Word for word, repeat every record.
================
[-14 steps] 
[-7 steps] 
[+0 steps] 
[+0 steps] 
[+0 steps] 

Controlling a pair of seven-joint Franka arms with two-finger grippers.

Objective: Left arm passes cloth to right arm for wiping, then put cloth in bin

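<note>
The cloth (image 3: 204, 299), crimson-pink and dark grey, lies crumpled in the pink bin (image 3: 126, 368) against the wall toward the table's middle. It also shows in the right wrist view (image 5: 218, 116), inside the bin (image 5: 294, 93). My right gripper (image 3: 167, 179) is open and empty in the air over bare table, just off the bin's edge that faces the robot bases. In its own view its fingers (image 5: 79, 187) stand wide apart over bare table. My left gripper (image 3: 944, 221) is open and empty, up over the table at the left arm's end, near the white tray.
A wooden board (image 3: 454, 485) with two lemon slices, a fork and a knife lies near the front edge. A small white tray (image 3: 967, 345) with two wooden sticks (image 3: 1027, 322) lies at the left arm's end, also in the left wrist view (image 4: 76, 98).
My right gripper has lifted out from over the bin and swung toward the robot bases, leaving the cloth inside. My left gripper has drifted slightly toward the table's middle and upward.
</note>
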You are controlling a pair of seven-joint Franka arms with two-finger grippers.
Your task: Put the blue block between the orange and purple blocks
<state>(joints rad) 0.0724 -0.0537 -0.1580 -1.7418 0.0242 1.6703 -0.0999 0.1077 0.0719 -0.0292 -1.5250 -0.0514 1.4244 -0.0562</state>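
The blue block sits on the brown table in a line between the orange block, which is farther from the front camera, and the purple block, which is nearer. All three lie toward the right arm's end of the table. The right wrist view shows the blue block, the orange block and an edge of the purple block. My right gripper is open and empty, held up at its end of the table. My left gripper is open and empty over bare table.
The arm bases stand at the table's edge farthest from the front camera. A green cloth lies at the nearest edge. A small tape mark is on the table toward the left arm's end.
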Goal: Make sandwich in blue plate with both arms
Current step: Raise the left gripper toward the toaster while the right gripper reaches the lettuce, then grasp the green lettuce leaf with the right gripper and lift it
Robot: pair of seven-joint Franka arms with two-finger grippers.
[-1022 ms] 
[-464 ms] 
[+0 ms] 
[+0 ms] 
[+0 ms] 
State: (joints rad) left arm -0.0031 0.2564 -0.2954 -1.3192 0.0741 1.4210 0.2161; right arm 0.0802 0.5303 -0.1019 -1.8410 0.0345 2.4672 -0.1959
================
Exercise result:
[-14 steps] 
[-7 steps] 
[+0 steps] 
[+0 steps] 
[+0 steps] 

Controlling a pair of seven-joint Franka arms with two-finger grippers.

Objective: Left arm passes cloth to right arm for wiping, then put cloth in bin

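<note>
The cloth (image 3: 204, 299), crimson-pink and dark grey, lies crumpled in the pink bin (image 3: 126, 368) against the wall toward the table's middle. It also shows in the right wrist view (image 5: 218, 116), inside the bin (image 5: 294, 93). My right gripper (image 3: 167, 179) is open and empty in the air over bare table, just off the bin's edge that faces the robot bases. In its own view its fingers (image 5: 79, 187) stand wide apart over bare table. My left gripper (image 3: 944, 221) is open and empty, up over the table at the left arm's end, near the white tray.
A wooden board (image 3: 454, 485) with two lemon slices, a fork and a knife lies near the front edge. A small white tray (image 3: 967, 345) with two wooden sticks (image 3: 1027, 322) lies at the left arm's end, also in the left wrist view (image 4: 76, 98).
My right gripper has lifted out from over the bin and swung toward the robot bases, leaving the cloth inside. My left gripper has drifted slightly toward the table's middle and upward.
</note>
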You are controlling a pair of seven-joint Franka arms with two-finger grippers.
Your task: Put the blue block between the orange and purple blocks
<state>(joints rad) 0.0724 -0.0537 -0.1580 -1.7418 0.0242 1.6703 -0.0999 0.1077 0.0719 -0.0292 -1.5250 -0.0514 1.4244 -0.0562</state>
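The blue block sits on the brown table in a line between the orange block, which is farther from the front camera, and the purple block, which is nearer. All three lie toward the right arm's end of the table. The right wrist view shows the blue block, the orange block and an edge of the purple block. My right gripper is open and empty, held up at its end of the table. My left gripper is open and empty over bare table.
The arm bases stand at the table's edge farthest from the front camera. A green cloth lies at the nearest edge. A small tape mark is on the table toward the left arm's end.
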Goal: Make sandwich in blue plate with both arms
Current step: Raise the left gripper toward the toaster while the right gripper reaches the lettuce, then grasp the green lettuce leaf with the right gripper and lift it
Robot: pair of seven-joint Franka arms with two-finger grippers.
[-1022 ms] 
[-464 ms] 
[+0 ms] 
[+0 ms] 
[+0 ms] 
State: (joints rad) left arm -0.0031 0.2564 -0.2954 -1.3192 0.0741 1.4210 0.2161; right arm 0.0802 0.5303 -0.1019 -1.8410 0.0345 2.4672 -0.1959

For this exercise, the work is now complete.